We advise setting up a cronjob running for instance every minute that checks if any document should be published and then perform that action. A full script that does this is represented below.
When the publish event eventually occurs, any newer draft will be discarded. This is why the plugin warns you if you make further changes to a document after you schedule it. If you don't want to lose the newer changes an editor will need to Reschedule them. The plugin will prompt for this with a warning in the calendar view and an updated document action.
To publish documents, you can set up a serverless function to poll for pending scheduled events and perform the action. Typically, this can be run from a cronjob every minute or from another scheduled action.
Alternatively, you could schedule this script to run at specific times by using webhooks and listening for new schedule.metadata
documents.
const sanityClient = require('@sanity/client')
const client = sanityClient({
projectId: 'your-project-id',
dataset: 'your-dataset-name',
// Need a write token in order to read schedule metadata and publish documents
token: 'your-write-token',
useCdn: false
})
// Query for any scheduled publish events that should occur
const query = `* [_type == "schedule.metadata" && !(_id in path("drafts.**")) && datetime <= now()]`
const publish = async (metadata, client) => {
const dataset = client.config().dataset
const id = metadata.documentId
const rev = metadata.rev
// Fetch the draft revision we should publish from the History API
const uri = `/data/history/${dataset}/documents/drafts.${id}?revision=${rev}`
const revision = await client
.request({uri})
.then(response => response.documents.length && response.documents[0])
if (!revision) {
// Here we have a situation where the scheduled revision does not exist
// This can happen if the document was deleted via Studio or API without
// unscheduling it first.
console.error('Could not find document revision to publish', metadata)
return
}
// Publish it
return (
client
.transaction()
// Publishing a document is simply writing it to the dataset without a
// `drafts.` prefix. The `documentId` field on the metadata already does
// not include this prefix, but the revision we fetched probably does, so
// we overwrite it here.
.createOrReplace(Object.assign({}, revision, {_id: id}))

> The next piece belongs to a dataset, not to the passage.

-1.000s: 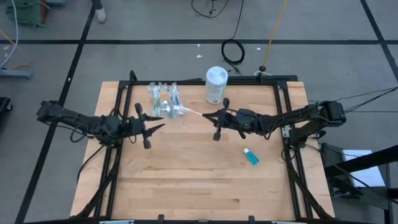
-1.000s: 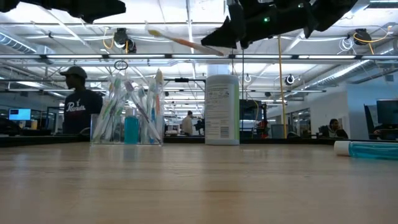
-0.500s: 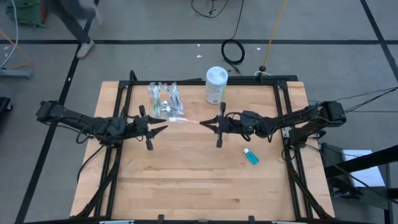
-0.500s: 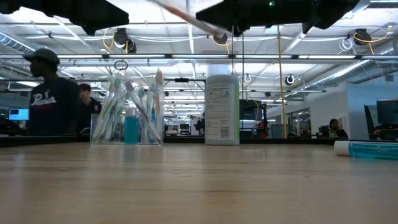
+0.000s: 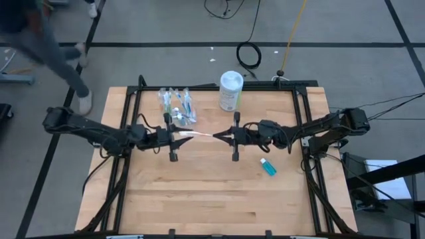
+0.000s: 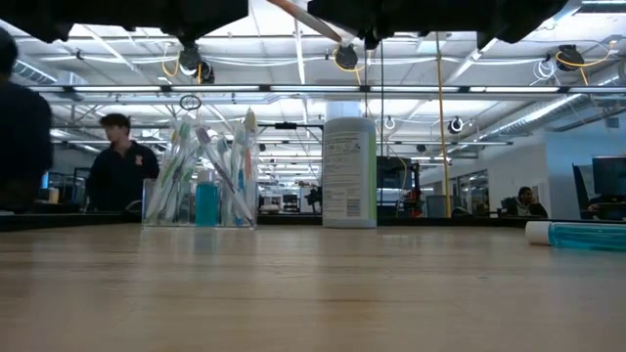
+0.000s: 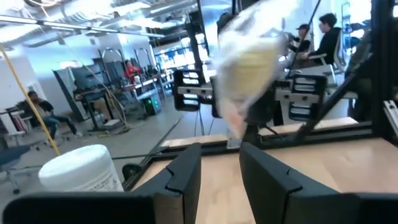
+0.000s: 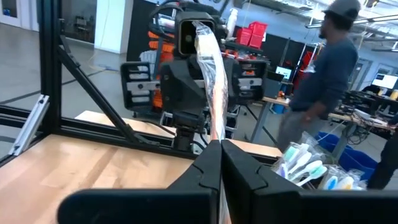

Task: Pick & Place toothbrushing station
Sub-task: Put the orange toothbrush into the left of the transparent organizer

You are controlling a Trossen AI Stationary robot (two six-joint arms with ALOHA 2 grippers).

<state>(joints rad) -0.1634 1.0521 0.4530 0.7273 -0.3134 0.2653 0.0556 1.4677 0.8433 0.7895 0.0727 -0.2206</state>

// Then we delete any current draft.
.delete(`drafts.${id}`)
// And finally we delete the schedule medadata, since we're done with it.
.delete(metadata._id)
.commit()
)
}
client
.fetch(query)
.then(response => Promise.all(response.map(metadata => publish(metadata, client))))
The Studio V3 version differs from the v2 versions in a few ways:
- Actions and badges now auto-compose with other document actions by default. This is the opposite of how the v2 version behaves: It is no longer necessary to compose actions and badges manually when there are other plugins that add those to studio.

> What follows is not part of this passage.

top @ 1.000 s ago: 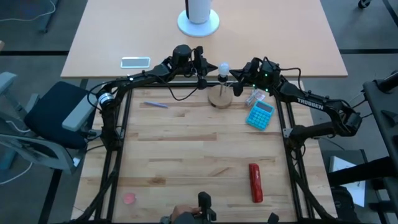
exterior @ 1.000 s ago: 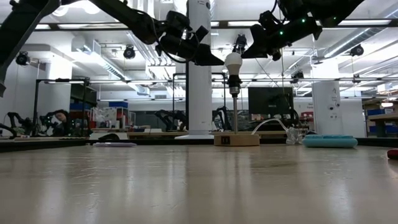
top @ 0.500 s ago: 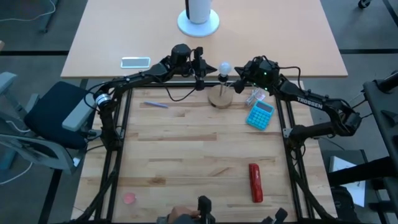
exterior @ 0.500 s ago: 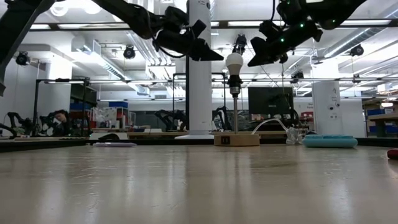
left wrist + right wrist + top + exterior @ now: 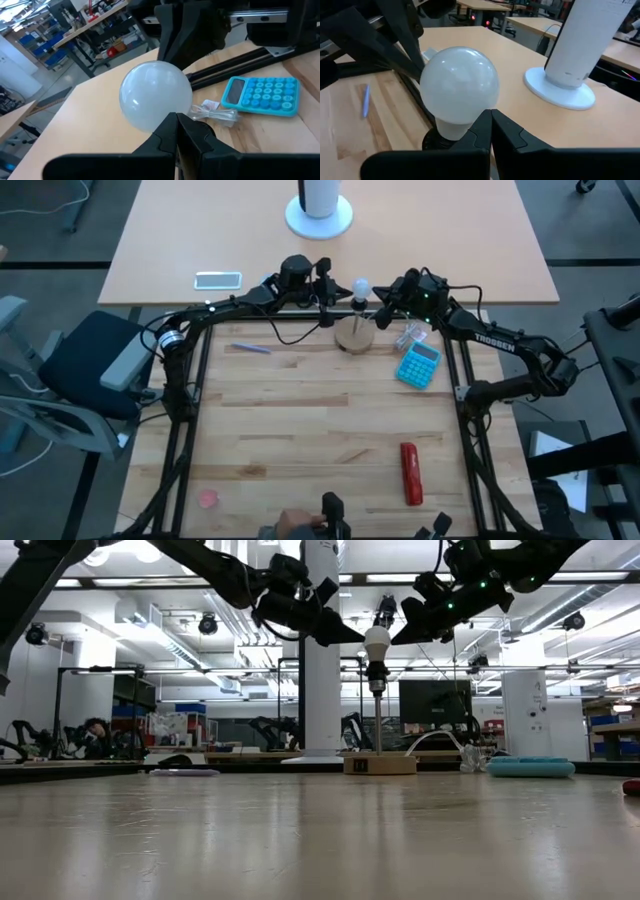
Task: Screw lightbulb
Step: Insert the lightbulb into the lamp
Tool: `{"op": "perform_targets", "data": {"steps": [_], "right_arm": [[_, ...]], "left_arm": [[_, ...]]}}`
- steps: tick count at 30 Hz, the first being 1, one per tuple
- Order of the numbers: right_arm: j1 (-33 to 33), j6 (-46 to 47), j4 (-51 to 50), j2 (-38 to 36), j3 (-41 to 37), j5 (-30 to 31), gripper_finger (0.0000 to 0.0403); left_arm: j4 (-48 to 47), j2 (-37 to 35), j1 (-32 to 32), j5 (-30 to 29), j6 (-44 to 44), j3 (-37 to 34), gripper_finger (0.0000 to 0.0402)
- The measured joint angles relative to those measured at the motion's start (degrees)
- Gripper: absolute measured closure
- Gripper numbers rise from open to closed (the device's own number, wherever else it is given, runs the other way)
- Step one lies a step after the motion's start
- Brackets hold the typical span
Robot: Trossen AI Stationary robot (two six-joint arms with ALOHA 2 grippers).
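Note:
The white frosted lightbulb (image 5: 376, 640) stands upright on a thin post (image 5: 377, 720) that rises from a round wooden disc (image 5: 353, 336), at the far middle of the table. My left gripper (image 5: 352, 638) is shut and meets the bulb from the table's left. My right gripper (image 5: 398, 636) is shut and meets it from the right. In the left wrist view the bulb (image 5: 155, 95) sits just past the shut fingertips (image 5: 176, 124). The right wrist view shows the bulb (image 5: 460, 85) the same way. My left gripper lays its shut fingertips (image 5: 172, 122) against the left side of the bulb's round glass (image 5: 165, 107), coming nearly level from the table's left. The bulb stays upright on its post. My right gripper lays its shut fingertips (image 5: 487, 120) against the lower right side of the glass (image 5: 472, 112), coming nearly level from the table's right.
A blue calculator (image 5: 418, 365) and a clear plastic wrapper (image 5: 410, 337) lie right of the disc. A red object (image 5: 410, 473) lies near the front right. A blue pen (image 5: 249, 348), a phone (image 5: 218, 279) and a white cylinder on a round base (image 5: 319, 210) lie farther off.

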Motion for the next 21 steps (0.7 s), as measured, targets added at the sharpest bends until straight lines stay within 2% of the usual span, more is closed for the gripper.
{"op": "perform_targets", "data": {"steps": [14, 21], "right_arm": [[1.28, 0.12, -1.73, -1.09, 0.00, -1.54, 0.0403], [2.62, 1.13, -1.77, -1.20, 0.00, -2.14, 0.0403]], "left_arm": [[0.14, 0.13, 0.28, -1.10, -0.51, 0.00, 0.0401], [0.29, 0.26, 0.48, -3.43, -0.66, 0.00, 0.0401]]}}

MIT-licensed. See LICENSE.
This plugin uses @sanity/plugin-kit with default configuration for build & watch scripts.
See Testing a plugin in Sanity Studio on how to run this plugin with hotreload in the studio.
Run "CI & Release" workflow. Make sure to select the v3 branch and check "Release new version".
Semantic release will only release on configured branches, so it is safe to run release on any branch.